Work instruction —
Where the records below show a line containing "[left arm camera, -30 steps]", start copying; end with the line containing "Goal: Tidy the", and copy it too.

Entries taken from a collection

Content starts

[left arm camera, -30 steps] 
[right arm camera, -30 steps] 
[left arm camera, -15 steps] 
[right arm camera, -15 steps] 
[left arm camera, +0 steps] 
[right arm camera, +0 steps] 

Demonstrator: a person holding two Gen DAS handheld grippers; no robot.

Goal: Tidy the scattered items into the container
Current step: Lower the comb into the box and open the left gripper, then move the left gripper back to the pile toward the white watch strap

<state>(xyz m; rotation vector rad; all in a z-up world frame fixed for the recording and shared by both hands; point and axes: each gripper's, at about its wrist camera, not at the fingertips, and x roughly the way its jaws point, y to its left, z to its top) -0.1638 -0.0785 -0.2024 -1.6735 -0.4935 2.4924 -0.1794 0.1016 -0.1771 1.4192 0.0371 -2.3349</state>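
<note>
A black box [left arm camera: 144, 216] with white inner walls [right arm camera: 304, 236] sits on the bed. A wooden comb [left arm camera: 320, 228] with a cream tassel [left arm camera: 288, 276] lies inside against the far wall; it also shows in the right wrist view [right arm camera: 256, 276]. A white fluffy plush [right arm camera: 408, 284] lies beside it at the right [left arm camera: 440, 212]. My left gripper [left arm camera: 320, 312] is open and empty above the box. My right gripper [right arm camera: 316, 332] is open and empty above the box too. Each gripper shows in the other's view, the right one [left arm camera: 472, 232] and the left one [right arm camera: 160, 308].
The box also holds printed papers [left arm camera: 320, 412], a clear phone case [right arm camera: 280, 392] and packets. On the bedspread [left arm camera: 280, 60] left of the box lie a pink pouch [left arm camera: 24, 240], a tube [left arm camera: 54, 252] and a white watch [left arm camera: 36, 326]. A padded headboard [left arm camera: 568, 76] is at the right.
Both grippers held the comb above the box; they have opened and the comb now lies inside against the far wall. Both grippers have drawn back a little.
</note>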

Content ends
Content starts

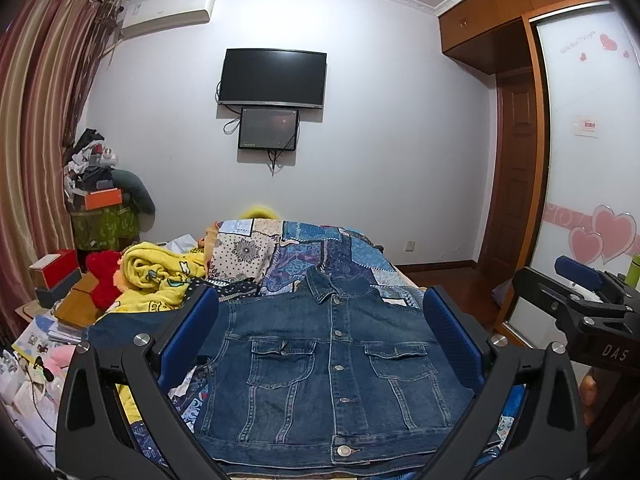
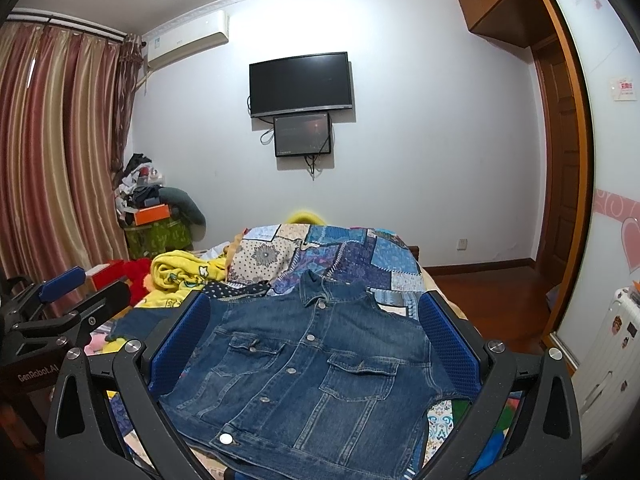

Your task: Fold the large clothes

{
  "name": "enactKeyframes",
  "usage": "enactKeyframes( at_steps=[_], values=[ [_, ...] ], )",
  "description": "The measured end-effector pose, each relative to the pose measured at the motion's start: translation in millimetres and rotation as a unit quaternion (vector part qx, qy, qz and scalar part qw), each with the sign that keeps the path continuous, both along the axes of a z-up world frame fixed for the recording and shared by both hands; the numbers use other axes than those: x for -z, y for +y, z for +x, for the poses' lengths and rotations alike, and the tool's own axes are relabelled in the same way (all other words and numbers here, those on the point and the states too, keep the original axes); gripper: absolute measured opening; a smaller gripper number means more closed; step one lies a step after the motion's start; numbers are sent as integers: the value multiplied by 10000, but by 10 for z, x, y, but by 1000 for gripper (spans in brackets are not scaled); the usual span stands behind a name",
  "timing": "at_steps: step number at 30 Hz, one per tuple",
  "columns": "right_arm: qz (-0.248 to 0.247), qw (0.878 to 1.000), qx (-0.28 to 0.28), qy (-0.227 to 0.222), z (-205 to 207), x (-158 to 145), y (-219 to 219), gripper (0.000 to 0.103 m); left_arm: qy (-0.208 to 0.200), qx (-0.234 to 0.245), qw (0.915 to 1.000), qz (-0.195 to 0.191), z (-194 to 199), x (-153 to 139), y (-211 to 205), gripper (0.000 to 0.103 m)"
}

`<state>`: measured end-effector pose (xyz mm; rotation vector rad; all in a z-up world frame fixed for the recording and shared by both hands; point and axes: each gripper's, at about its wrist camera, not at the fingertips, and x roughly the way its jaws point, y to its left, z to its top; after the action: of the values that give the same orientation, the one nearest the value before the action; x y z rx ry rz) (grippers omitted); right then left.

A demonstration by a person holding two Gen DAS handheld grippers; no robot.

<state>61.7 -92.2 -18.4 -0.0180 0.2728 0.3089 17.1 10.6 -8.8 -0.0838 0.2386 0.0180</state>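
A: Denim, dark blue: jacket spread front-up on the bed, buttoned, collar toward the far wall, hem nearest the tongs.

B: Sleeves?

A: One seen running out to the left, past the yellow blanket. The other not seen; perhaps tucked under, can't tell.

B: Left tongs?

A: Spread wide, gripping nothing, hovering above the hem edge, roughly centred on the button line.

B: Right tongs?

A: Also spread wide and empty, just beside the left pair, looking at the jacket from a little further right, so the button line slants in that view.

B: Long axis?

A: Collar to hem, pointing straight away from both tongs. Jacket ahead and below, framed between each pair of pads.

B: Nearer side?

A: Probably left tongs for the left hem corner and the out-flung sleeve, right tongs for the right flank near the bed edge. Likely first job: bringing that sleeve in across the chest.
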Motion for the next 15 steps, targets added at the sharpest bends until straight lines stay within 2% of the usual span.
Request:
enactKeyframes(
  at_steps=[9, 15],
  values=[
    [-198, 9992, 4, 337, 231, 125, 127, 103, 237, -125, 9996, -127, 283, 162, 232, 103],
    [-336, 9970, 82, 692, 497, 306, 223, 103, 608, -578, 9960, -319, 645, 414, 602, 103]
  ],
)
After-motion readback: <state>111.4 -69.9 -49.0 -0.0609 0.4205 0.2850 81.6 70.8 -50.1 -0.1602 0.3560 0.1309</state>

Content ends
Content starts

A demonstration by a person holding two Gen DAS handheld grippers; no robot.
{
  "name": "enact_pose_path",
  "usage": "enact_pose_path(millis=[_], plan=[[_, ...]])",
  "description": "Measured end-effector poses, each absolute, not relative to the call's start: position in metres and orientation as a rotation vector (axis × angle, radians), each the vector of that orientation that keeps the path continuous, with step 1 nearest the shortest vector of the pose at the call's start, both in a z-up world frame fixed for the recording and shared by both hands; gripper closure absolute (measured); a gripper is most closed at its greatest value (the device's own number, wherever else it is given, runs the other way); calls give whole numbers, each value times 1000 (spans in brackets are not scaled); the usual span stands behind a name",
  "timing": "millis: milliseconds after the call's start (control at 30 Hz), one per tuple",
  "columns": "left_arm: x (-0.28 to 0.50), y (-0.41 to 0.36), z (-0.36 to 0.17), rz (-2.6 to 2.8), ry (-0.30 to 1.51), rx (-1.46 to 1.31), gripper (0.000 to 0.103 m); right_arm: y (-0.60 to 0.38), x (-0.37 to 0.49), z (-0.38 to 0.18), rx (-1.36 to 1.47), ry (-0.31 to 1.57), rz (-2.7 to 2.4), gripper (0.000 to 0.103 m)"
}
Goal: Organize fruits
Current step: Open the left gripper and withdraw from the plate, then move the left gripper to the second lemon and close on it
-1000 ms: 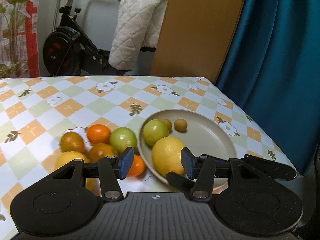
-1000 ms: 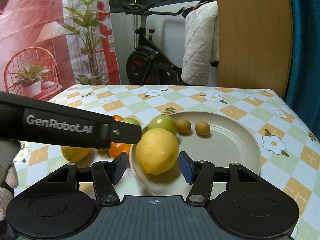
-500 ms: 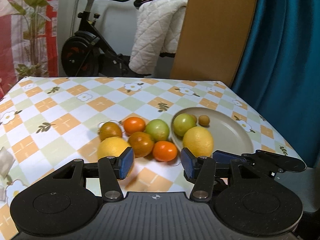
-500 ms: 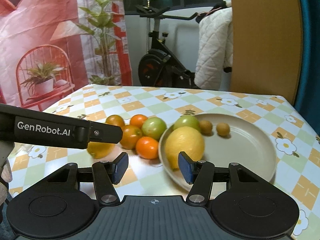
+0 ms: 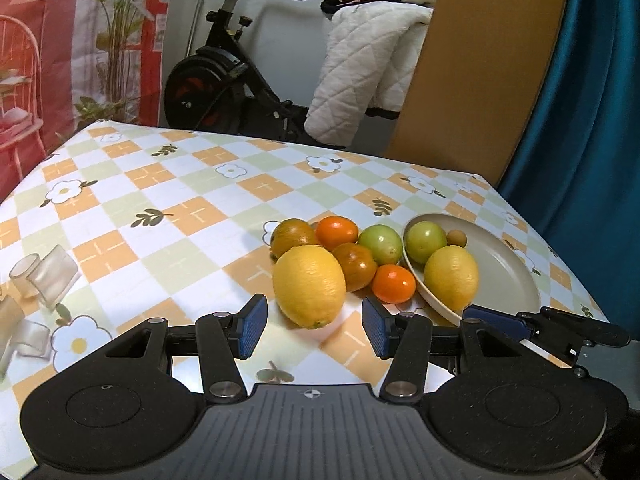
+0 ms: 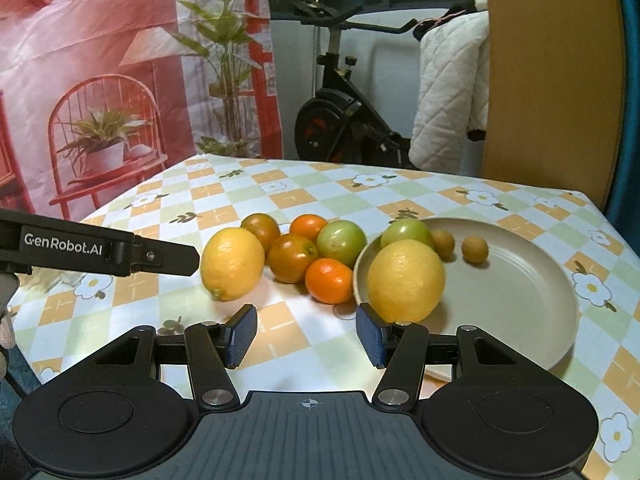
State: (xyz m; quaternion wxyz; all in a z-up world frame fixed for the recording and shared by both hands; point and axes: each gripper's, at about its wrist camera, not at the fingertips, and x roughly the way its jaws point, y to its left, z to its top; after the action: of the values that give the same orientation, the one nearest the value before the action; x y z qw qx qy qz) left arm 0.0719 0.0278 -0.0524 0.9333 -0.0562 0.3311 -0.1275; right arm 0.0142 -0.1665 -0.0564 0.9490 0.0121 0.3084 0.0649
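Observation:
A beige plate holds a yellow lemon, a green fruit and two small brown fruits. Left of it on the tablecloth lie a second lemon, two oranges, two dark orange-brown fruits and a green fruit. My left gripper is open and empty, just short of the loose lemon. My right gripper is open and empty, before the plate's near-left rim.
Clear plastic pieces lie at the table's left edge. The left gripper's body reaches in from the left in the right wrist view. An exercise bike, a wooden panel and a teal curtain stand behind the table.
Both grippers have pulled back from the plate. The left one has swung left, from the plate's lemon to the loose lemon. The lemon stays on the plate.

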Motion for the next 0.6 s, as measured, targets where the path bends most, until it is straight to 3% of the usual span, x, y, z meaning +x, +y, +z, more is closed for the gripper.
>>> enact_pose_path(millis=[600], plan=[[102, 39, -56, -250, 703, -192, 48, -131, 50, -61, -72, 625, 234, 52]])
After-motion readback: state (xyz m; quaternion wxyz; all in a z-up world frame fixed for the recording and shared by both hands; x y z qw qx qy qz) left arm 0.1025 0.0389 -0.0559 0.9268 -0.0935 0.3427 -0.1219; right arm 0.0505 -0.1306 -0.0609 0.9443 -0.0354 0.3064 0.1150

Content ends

Solution for this problem —
[left arm camera, -30 steps] 
[right arm camera, -30 steps] 
[left arm camera, -15 steps] 
[right arm camera, -15 steps] 
[left arm camera, +0 steps] 
[right arm camera, +0 steps] 

Demonstrator: a person holding two Gen DAS handheld grippers; no robot.

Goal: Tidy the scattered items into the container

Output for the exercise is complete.